- [What is required]: Print, exactly as they appear in the listing below, the lines from the line with "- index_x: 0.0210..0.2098" to the line with "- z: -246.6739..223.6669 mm", with both end lines kept.

- [Data supplied]:
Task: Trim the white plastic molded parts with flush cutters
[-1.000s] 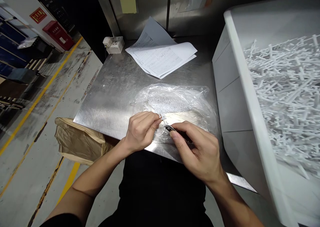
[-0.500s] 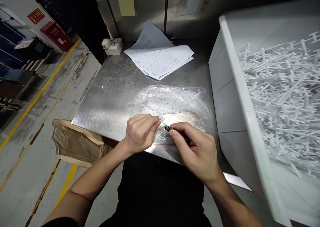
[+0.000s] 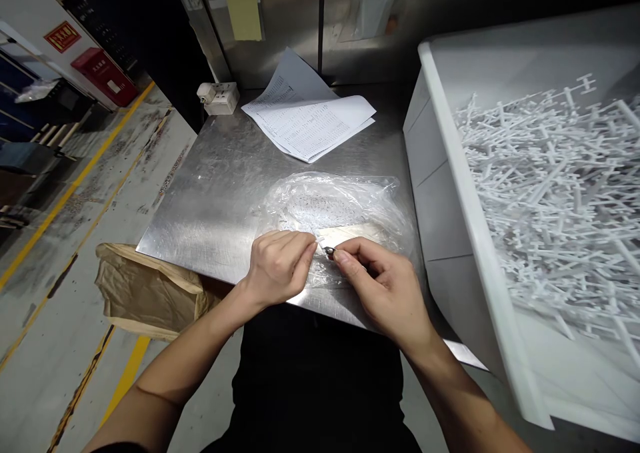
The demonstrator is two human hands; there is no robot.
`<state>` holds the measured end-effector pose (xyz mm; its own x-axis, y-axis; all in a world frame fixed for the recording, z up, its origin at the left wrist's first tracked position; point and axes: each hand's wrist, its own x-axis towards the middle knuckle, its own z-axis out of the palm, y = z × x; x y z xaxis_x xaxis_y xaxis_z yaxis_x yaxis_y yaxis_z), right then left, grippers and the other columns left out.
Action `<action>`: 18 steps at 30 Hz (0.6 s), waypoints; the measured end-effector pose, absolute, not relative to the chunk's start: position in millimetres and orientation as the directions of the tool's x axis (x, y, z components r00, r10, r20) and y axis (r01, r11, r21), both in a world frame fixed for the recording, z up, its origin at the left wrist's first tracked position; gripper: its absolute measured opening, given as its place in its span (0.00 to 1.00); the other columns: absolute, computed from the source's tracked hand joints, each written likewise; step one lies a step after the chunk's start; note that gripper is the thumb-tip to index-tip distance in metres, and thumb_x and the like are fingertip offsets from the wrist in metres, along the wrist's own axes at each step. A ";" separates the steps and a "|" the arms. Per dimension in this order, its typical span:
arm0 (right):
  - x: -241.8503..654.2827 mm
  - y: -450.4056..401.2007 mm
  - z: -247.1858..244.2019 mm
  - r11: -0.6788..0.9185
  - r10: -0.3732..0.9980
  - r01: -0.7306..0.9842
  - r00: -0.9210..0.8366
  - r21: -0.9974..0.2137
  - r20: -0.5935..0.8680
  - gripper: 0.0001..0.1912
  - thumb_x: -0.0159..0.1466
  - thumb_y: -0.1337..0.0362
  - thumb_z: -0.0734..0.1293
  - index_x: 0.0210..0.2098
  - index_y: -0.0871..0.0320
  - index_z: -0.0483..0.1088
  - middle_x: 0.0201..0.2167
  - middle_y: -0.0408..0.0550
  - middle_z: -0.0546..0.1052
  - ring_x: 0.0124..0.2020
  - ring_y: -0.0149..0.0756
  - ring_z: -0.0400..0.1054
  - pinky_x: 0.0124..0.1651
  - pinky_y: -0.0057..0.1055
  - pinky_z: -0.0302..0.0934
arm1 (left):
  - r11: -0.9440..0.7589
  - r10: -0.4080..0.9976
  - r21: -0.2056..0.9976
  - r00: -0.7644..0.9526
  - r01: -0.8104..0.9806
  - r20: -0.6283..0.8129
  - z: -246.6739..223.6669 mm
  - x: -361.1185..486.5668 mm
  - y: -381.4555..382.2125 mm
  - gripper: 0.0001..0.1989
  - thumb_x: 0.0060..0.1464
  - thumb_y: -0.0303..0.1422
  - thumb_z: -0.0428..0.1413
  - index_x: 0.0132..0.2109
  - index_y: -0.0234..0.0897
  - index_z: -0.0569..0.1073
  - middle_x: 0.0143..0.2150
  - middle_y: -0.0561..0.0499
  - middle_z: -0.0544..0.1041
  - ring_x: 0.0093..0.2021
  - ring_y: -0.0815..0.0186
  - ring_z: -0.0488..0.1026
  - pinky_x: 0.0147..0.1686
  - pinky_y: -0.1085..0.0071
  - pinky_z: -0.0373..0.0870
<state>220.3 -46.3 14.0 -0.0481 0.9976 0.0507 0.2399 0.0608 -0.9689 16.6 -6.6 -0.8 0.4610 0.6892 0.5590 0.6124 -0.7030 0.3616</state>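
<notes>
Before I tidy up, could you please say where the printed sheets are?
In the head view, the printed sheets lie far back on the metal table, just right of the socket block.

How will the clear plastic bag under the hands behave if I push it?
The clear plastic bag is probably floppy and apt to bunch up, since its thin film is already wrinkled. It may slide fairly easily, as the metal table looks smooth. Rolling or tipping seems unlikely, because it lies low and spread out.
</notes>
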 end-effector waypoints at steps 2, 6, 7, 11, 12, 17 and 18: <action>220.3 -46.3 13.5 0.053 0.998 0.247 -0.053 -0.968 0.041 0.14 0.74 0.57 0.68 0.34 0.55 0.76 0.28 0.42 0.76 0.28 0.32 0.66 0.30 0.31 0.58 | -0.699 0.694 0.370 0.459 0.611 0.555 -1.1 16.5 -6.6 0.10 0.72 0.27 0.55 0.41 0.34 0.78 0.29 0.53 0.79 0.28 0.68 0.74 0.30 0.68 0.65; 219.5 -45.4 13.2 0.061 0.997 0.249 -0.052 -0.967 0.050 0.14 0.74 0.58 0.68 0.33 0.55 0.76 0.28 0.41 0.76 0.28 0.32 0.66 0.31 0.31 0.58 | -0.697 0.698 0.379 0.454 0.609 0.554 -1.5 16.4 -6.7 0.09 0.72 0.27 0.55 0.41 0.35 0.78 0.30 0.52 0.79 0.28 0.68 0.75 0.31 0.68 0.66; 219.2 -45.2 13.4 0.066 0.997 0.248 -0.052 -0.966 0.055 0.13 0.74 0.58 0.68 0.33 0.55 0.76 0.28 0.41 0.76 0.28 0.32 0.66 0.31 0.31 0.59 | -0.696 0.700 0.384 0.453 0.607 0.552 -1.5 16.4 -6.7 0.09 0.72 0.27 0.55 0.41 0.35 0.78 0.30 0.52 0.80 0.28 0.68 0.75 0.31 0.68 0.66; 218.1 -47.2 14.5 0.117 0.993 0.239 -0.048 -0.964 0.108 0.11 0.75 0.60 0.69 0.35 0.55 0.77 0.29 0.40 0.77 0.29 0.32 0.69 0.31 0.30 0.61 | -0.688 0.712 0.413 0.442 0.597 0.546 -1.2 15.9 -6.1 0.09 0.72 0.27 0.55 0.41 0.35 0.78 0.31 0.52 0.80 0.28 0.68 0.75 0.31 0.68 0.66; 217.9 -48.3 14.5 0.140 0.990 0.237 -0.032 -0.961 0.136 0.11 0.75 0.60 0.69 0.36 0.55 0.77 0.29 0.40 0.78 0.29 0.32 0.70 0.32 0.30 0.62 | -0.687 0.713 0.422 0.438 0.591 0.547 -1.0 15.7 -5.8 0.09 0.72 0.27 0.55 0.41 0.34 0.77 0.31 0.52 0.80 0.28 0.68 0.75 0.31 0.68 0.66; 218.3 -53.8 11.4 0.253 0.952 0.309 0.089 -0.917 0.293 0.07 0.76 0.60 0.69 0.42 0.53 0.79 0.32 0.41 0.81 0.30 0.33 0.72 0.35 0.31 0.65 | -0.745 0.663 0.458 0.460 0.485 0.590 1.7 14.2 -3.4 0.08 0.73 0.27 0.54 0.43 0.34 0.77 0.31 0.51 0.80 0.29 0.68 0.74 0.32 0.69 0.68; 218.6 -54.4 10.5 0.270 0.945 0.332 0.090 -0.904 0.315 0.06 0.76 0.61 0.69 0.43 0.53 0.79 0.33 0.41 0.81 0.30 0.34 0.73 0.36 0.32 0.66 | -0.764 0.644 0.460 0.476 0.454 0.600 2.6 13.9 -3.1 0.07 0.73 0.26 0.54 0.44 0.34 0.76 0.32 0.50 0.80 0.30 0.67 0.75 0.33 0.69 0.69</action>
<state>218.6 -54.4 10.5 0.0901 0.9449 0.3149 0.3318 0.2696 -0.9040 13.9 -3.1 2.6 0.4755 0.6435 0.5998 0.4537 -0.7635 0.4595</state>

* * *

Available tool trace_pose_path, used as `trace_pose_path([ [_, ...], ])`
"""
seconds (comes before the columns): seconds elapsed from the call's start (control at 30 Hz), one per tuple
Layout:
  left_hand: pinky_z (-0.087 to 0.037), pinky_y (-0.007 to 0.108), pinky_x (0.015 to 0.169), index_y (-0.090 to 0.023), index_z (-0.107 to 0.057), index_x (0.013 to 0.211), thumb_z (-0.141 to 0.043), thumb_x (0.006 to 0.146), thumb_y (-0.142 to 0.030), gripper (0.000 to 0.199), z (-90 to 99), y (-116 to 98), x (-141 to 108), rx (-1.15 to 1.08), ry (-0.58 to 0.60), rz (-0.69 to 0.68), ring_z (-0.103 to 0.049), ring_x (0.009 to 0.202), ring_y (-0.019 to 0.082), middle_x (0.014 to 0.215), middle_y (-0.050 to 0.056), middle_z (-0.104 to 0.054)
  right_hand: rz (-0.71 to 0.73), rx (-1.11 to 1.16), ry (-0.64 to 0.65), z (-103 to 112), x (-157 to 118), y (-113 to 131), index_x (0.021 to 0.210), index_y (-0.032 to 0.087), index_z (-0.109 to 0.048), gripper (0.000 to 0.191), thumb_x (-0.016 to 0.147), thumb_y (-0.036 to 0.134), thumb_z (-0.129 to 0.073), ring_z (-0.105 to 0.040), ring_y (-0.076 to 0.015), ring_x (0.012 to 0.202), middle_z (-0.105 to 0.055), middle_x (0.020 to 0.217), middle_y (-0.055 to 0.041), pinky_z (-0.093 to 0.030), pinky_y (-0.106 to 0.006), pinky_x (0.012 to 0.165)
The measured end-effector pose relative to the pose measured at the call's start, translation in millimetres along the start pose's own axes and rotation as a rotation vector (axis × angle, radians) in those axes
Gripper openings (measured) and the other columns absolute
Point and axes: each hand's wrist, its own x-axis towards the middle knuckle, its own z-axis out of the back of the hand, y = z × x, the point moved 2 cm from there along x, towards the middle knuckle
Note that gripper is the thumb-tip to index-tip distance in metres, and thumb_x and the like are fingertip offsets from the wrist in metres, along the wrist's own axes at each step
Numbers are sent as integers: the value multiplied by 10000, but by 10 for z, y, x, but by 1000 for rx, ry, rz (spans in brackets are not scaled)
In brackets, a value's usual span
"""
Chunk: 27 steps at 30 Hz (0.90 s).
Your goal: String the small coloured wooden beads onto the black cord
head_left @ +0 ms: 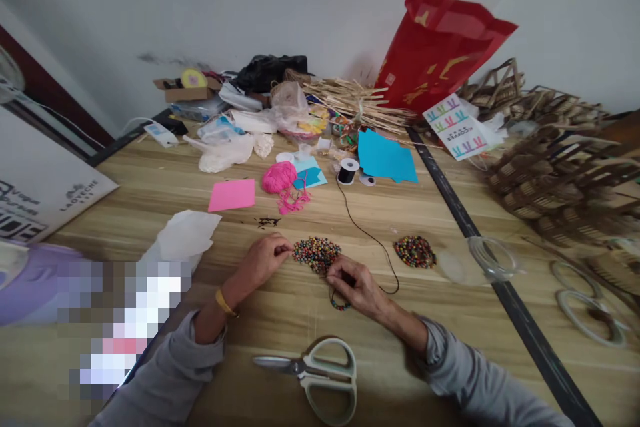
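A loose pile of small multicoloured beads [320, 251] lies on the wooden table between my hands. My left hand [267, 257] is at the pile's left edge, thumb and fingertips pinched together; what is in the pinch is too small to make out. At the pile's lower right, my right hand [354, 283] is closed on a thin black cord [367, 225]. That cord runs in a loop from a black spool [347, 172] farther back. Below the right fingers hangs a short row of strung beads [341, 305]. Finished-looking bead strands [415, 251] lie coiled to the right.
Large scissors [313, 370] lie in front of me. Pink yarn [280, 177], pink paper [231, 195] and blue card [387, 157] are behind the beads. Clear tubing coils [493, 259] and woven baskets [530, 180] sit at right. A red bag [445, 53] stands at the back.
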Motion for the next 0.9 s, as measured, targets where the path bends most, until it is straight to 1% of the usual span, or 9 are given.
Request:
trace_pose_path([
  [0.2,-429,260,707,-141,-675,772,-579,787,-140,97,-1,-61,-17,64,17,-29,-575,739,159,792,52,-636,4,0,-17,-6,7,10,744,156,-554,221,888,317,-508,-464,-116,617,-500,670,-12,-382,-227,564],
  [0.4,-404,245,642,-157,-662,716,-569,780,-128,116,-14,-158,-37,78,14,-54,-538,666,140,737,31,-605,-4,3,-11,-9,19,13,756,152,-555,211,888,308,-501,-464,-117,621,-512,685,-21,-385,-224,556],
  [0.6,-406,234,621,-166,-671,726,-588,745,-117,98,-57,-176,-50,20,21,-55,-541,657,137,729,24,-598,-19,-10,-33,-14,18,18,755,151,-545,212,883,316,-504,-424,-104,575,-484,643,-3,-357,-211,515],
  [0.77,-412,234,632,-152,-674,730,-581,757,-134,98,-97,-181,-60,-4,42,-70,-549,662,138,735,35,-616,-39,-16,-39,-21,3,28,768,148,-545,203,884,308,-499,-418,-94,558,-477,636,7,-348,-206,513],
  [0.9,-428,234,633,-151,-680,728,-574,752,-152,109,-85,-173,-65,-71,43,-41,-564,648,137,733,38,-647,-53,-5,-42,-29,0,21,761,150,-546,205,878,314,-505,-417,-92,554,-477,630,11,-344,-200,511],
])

- [Answer for the task]:
  - index_x: 0.0210..0.2098
  - index_y: -0.0871..0.0320
  - index_z: -0.0483..0.1088
  - middle_x: 0.0201..0.2167
  - middle_y: -0.0408..0.0550
  - middle_z: -0.0546..0.1052
  - ring_x: 0.0124..0.2020
  - ring_y: -0.0149..0.0756
  - ring_z: -0.0400..0.1054
  - pinky_x: 0.0124..0.1651
  - pinky_y: -0.0057..0.1055
  - pinky_z: -0.0302..0.0934
arm1 (left):
  - r11: -0.9440..0.7589
  - r10: -0.4080..0.9976
  - r21: -0.2056..0.9976
  - r00: -0.7644..0.9526
  - r01: -0.8104..0.9806
  - r20: -0.6283..0.8129
  - z: -246.6739..223.6669 mm

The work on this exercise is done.